Der Sänger, dem Händel seine Rollen des Rinaldo und Amadigi auf dem Leib schrieb, war Nicolò Grimaldi (1673 – 1732). Bekannt wurde Grimaldi, der unter seinem Künstlernamen Nicolini als erster Kastrat auf einer Londoner Bühne auftrat, nicht nur als ein herausragender Sänger, sondern auch durch seine außergewöhnlichen schauspielerischen Fähigkeiten. Bereits eine Generation vor Carlo Broschi (Farinelli), Gaetano Majorano (Caffarelli) oder Giovanni Carestini trug Nicolini mit einer ungewöhnlichen stimmlichen Agilität und Virtuosität maßgeblich zur Entwicklung des Kastraten-Nimbus bei.

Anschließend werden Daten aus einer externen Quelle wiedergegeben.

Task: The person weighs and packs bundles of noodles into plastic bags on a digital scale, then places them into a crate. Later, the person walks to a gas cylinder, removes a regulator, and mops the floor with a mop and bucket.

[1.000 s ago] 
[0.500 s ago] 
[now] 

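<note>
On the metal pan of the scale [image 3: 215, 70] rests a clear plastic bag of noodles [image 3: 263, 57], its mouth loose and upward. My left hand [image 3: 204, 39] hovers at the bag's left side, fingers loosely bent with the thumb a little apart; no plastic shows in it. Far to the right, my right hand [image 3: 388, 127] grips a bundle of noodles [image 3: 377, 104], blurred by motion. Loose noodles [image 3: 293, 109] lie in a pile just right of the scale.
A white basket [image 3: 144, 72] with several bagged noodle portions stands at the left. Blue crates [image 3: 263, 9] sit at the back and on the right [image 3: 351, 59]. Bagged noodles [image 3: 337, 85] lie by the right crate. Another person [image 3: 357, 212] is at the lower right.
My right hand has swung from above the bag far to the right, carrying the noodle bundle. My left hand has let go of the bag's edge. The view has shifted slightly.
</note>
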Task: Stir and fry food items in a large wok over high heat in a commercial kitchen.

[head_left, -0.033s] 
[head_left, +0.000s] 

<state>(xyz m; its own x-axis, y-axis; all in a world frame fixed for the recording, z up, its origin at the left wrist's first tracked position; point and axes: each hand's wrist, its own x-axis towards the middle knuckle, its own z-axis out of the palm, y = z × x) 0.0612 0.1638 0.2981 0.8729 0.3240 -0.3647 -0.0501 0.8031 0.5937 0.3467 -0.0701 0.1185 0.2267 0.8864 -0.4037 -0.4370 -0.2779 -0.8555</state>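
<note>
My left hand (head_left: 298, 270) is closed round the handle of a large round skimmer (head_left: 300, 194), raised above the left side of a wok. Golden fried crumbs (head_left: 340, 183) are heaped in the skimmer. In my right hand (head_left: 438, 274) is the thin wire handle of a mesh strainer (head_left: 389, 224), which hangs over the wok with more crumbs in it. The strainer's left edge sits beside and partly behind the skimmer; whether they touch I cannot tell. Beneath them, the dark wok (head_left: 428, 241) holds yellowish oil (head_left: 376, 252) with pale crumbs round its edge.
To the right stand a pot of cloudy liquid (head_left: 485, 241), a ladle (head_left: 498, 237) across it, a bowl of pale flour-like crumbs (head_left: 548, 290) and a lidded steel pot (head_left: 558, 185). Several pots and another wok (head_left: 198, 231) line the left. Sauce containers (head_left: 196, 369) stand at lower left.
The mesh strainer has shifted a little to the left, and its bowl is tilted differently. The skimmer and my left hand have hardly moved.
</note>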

In dieser Anthologie fasst der junge italienische Countertenor Carlo Vistoli die Sternstunden Nicolinis zusammen und gibt dem Hörer eine perfekte Vorstellung der Schlüsselmomente von dessen Karriere. Händel darf in dieser Zusammenstellung natürlich nicht fehlen, doch mit Arien aus Pergolesis Oper „Salustia“, die Nicolino in Neapel gesungen hätte, wenn er nicht krank geworden und kurz darauf gestorben wäre, spannt Vistoli den Programmbogen bis in das Grab von Grimaldi.

Vistoli wird begleitet von den TALENTI VULCANICI (dem neu gegründeten festen Ensemble des Centro di Musica Antica – Fondazione Pietà  dei Turchini di Napoli), unter der Leitung von Stefano Demicheli. Dieses Album bildet gleichsam den Auftakt zu einer neuen Serie, die sich in Zusammenarbeit mit der Neapolitan Foundation der Musik aus Neapel widmet.